Exercise goal:
Only one stretch of the data below is wanted: the lines starting at the one with "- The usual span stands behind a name" and ending at the one with "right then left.", both included, given again exactly.
━━━━━ Provided material
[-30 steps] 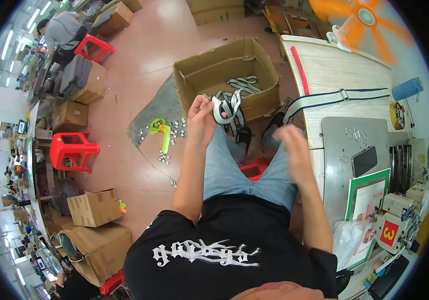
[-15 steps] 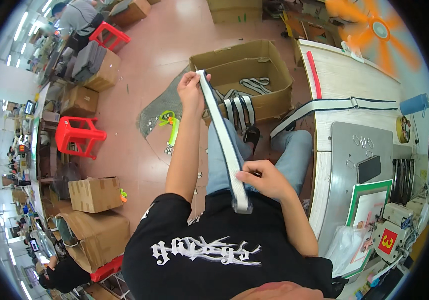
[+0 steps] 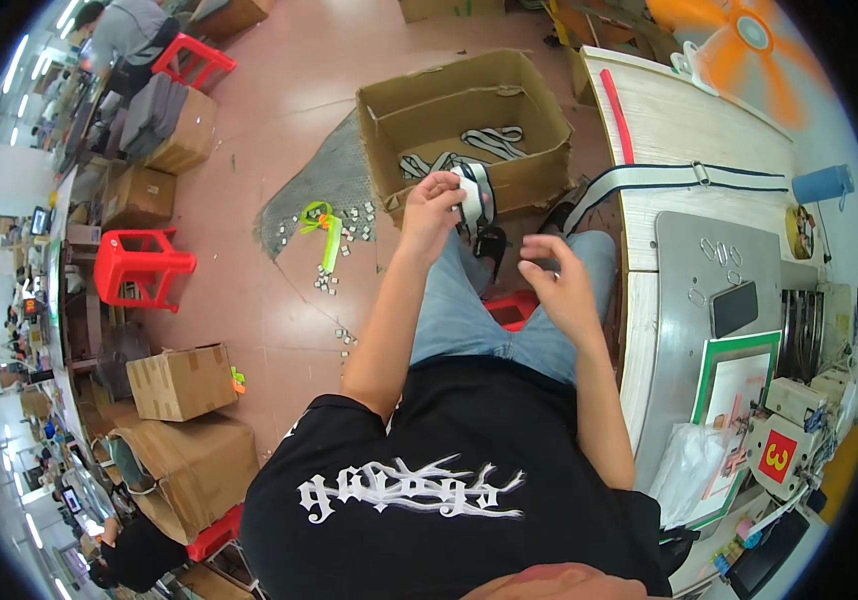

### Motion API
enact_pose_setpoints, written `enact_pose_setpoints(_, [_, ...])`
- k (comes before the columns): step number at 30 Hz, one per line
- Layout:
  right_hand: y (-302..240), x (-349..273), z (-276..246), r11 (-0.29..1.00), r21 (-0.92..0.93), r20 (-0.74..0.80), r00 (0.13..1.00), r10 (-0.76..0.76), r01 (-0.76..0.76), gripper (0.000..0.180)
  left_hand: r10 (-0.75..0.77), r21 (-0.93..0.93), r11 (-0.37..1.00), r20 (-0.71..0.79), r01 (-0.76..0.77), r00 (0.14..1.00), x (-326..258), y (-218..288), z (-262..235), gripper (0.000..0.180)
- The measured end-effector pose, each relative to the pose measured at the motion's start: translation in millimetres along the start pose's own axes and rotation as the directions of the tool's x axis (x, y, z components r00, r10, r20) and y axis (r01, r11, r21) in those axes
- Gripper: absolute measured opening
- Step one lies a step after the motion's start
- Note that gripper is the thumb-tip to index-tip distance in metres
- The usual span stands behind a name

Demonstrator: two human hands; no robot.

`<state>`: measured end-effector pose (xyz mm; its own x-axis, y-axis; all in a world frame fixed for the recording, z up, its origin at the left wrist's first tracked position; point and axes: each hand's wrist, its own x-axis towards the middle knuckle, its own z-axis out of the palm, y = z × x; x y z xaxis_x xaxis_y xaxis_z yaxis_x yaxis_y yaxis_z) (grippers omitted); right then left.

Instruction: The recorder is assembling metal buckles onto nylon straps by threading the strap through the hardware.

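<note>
the left hand is just beside the near edge of the cardboard box, its grip pinching the striped strap between thumb and fingers. that strap, white with dark edges, hangs in a bent fold; how many layers sit in the pinch, i cannot tell. the right hand is apart from it, to its right, fingers spread and curved, nothing visible between them.

handling it well calls, i'd judge, for a firm pinch that traps every layer with the edges lined up, so the soft band neither twists nor slips. the right hand, being free, is well placed to flatten a fold or steady a loose end. the other straps lie looped in the box close behind, so a snag is the likelier risk. the long strap with 1 metal buckle runs over the edge of the worktop; a sleeve could drag it.
</note>
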<state>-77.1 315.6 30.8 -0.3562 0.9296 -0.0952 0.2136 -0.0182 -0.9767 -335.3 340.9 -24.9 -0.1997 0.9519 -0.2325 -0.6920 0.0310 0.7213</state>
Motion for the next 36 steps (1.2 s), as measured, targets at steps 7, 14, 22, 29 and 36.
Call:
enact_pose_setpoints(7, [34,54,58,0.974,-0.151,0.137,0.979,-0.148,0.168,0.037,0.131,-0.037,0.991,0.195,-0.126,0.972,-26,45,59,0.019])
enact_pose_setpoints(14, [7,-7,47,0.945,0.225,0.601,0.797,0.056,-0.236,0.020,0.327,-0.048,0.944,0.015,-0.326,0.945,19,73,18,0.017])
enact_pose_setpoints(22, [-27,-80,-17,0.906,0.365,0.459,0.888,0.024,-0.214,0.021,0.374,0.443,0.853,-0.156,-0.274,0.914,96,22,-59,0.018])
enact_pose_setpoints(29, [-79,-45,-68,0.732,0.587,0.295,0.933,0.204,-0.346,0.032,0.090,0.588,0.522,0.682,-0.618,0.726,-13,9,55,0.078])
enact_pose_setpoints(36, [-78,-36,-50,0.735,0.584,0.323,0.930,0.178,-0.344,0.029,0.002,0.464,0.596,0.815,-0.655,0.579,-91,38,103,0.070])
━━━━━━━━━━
Solution:
- The usual span stands behind a name

Demonstrator: two human hands; no robot.

`<state>`: measured end-effector pose (xyz mm; its own x-axis, y-axis; all in a world frame fixed for the recording, z up, its origin at the left wrist's first tracked position; point and axes: each hand's wrist, its own x-axis towards the middle knuckle, its own z-axis out of the palm, y = z × x; x y z xaxis_x xaxis_y xaxis_z yaxis_x yaxis_y yaxis_z) (grippers omitted); right then left.

No further answer will be given.